The anniversary of the day on which a child was adopted. Also: gotcha day.
They reach out empty arms. Children from another land move into them, and people who waited months or even years for these moments think, "Gotcha!"
That memory inspires many of these parents to informally celebrate "Gotcha Day" the anniversary of their child's arrival, celebrated much like a second birthday.
But this year, Chicago's Spectrum Press, publishers of The Pumpkin Patch: A Single Woman's International Adoption Journey by Margaret L. Schwartz ($19.95), declared Sept. 15 as the first annual international Gotcha Day celebrating all adoptions, overseas and domestic.
Sandra Pesmen, "'Gotcha' for good," Chicago Sun-Times, August 29, 2005
Besides providing him with a safe life, Bill and Judy did everything they could to teach Chris about Colombia. On ''Gotcha Day" the day they received him from Colombia his parents always gave him something from Colombia or Latin America. There were Colombian toys, books about Colombia, a visit to the UN Colombian delegate, even a special trip to see the Puerto Rico Day Parade in New York.
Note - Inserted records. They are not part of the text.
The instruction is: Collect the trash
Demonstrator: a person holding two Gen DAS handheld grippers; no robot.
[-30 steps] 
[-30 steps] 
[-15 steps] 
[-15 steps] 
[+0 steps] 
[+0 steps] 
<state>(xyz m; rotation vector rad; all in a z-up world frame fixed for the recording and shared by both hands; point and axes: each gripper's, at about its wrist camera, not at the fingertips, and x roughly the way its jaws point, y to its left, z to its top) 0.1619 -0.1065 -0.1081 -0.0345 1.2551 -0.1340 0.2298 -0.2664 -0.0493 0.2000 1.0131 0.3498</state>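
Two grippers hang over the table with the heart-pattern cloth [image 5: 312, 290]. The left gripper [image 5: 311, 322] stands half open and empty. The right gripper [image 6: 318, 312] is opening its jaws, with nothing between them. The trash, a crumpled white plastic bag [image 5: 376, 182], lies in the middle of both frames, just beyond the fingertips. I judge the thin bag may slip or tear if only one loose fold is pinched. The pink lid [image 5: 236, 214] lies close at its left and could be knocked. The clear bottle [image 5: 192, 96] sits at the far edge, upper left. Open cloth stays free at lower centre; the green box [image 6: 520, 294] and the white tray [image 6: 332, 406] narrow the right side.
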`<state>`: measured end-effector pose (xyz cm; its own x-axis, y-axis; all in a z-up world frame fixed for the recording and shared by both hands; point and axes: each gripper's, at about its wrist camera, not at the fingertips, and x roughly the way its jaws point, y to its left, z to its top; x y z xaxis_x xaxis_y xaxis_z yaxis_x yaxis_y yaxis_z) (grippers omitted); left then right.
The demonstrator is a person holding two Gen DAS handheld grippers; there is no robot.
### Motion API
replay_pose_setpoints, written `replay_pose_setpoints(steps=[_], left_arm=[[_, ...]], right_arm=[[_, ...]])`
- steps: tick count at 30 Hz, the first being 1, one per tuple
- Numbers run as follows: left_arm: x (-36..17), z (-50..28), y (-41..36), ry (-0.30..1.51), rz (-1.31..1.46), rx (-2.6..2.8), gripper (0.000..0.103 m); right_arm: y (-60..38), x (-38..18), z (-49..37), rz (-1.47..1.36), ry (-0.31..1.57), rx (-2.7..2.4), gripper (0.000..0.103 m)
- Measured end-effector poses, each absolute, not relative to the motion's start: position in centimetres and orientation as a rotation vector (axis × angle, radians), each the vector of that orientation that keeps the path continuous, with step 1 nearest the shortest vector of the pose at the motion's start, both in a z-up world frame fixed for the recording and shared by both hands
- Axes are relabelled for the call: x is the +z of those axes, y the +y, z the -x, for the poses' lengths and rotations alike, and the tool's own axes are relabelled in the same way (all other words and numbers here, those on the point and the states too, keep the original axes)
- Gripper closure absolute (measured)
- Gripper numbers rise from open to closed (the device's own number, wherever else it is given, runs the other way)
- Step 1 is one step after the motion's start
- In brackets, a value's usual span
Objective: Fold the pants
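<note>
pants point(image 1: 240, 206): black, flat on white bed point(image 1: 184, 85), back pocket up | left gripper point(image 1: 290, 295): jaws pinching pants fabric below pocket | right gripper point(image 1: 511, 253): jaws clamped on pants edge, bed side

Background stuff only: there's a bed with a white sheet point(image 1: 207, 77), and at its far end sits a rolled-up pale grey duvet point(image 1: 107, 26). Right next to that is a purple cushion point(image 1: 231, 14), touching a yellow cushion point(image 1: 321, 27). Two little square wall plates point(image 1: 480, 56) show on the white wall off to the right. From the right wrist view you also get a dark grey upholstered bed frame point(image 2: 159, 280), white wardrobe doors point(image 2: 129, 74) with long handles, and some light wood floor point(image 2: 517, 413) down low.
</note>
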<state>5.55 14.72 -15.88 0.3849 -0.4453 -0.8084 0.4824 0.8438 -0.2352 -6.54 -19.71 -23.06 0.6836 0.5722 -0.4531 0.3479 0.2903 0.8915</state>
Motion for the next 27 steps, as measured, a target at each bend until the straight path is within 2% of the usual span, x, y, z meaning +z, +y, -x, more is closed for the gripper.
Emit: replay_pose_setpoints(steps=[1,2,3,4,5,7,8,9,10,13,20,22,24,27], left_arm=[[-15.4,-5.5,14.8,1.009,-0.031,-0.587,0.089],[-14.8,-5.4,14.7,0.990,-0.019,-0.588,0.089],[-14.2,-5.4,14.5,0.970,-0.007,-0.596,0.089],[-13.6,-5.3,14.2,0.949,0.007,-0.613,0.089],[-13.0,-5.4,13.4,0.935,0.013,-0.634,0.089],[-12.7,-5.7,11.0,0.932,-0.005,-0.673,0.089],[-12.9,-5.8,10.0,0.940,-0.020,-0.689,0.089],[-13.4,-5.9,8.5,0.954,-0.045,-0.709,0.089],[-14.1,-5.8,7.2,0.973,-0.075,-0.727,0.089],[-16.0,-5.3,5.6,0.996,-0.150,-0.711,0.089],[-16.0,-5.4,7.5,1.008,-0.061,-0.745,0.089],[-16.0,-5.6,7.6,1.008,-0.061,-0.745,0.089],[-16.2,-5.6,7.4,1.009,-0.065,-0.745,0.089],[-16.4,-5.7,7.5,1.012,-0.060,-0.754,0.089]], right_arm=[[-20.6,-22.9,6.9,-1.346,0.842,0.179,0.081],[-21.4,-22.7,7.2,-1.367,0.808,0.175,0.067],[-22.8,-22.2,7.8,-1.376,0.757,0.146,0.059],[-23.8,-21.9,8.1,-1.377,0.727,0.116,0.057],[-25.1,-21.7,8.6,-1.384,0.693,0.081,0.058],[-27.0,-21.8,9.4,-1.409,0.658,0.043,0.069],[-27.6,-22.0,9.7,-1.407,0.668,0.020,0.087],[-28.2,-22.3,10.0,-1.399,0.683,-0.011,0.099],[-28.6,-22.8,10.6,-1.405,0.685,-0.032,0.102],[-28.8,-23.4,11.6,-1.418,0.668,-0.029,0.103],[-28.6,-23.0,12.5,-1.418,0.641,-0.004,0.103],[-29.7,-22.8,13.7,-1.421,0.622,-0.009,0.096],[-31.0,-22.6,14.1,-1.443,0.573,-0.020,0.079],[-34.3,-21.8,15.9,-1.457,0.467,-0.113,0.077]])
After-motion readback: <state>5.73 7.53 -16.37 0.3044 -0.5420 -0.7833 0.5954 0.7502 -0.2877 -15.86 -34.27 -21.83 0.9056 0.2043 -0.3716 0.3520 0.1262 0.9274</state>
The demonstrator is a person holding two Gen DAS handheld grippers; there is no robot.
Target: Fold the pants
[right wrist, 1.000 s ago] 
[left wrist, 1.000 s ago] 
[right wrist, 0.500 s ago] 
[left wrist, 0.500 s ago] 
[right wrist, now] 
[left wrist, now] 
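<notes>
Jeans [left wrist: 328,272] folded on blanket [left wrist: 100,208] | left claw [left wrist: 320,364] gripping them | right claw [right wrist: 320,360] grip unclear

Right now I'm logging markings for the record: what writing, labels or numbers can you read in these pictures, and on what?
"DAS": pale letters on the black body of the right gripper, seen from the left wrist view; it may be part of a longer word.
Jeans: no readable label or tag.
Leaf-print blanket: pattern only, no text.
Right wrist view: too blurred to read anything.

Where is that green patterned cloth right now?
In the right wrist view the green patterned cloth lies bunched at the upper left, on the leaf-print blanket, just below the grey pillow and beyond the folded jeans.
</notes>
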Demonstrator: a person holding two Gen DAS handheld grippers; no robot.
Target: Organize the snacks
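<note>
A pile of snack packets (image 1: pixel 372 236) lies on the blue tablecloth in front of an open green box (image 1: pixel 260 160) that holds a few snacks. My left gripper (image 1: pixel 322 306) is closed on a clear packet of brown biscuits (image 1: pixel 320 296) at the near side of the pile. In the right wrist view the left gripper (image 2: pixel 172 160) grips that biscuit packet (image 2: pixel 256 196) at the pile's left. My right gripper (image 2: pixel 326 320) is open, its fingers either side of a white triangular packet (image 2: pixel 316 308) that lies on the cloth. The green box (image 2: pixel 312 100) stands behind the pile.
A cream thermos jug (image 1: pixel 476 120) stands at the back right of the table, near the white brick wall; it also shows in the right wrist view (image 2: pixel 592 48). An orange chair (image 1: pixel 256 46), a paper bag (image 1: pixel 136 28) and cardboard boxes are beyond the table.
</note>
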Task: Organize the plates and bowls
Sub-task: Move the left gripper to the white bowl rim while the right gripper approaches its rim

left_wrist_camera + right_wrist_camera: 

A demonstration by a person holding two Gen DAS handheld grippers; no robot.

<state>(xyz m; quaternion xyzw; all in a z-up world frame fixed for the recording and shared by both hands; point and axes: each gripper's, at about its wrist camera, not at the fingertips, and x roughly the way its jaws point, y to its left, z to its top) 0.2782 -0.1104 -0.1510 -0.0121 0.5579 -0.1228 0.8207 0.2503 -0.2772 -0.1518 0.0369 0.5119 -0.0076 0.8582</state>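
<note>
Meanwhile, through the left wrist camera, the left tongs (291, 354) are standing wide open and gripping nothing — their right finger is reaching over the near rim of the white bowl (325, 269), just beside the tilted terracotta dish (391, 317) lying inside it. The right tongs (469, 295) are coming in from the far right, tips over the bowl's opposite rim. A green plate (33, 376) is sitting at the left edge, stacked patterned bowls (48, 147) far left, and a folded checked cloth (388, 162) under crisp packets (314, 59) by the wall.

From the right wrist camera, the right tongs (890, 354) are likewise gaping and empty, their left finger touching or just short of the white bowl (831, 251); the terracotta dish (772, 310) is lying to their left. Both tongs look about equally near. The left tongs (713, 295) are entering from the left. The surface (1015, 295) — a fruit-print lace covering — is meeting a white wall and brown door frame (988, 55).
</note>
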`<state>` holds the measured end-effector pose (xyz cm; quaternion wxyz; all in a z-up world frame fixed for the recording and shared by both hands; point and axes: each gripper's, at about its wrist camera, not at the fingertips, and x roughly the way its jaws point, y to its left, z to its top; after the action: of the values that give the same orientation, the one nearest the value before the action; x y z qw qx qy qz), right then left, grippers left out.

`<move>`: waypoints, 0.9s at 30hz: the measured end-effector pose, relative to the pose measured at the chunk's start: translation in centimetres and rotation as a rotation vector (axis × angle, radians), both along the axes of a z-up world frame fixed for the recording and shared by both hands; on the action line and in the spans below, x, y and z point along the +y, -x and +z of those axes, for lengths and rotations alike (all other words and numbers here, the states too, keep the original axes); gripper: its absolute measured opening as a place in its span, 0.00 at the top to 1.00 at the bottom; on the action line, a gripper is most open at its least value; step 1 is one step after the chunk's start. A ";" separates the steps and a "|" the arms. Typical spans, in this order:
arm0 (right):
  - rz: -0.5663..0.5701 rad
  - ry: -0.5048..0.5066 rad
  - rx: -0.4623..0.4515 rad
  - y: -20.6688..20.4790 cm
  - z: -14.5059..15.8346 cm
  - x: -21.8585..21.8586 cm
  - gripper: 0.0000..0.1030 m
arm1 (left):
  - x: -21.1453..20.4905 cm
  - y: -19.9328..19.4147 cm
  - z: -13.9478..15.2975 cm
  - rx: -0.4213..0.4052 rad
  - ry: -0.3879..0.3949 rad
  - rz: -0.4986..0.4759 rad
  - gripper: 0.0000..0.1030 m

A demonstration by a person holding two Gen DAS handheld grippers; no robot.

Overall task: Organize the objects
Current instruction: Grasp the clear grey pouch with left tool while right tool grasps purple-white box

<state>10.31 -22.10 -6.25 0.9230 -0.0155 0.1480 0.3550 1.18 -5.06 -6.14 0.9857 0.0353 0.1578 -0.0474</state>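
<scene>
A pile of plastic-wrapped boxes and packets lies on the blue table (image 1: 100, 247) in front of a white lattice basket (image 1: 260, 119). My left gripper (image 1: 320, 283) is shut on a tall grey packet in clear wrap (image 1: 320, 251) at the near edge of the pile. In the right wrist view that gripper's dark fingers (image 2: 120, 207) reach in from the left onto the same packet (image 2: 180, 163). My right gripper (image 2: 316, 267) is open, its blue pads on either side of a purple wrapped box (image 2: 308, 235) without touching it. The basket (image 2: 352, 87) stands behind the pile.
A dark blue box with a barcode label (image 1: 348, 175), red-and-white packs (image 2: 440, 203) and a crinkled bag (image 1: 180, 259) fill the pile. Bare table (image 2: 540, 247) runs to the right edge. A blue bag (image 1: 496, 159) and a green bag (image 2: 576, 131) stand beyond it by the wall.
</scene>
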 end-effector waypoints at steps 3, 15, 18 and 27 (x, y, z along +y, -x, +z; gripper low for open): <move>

Russell Contreras, "Seeking birth mom, he finds a cause," The Boston Globe, December 25, 2005
We've been a family exactly five years, yesterday being the fifth anniversary of the Daughter's arrival, her our Gotcha Day. She'd forgotten it was coming but understood immediately when she discerned streamers and balloons in the early-morning shadows. ...
Rick and I have no precedents for a Gotcha-Day celebration, so it has been evolving slowly. The first year or two, we were just aware of this most important date, consciously grateful for our good fortune, for this daughter, for our family.
Liz Aurbach, "Gotcha Day," Christian Science Monitor, May 7, 1987
The Gotcha Day anniversary is also commonly called Adoption Day. Other choices are Family Day and Adoption Anniversary Day.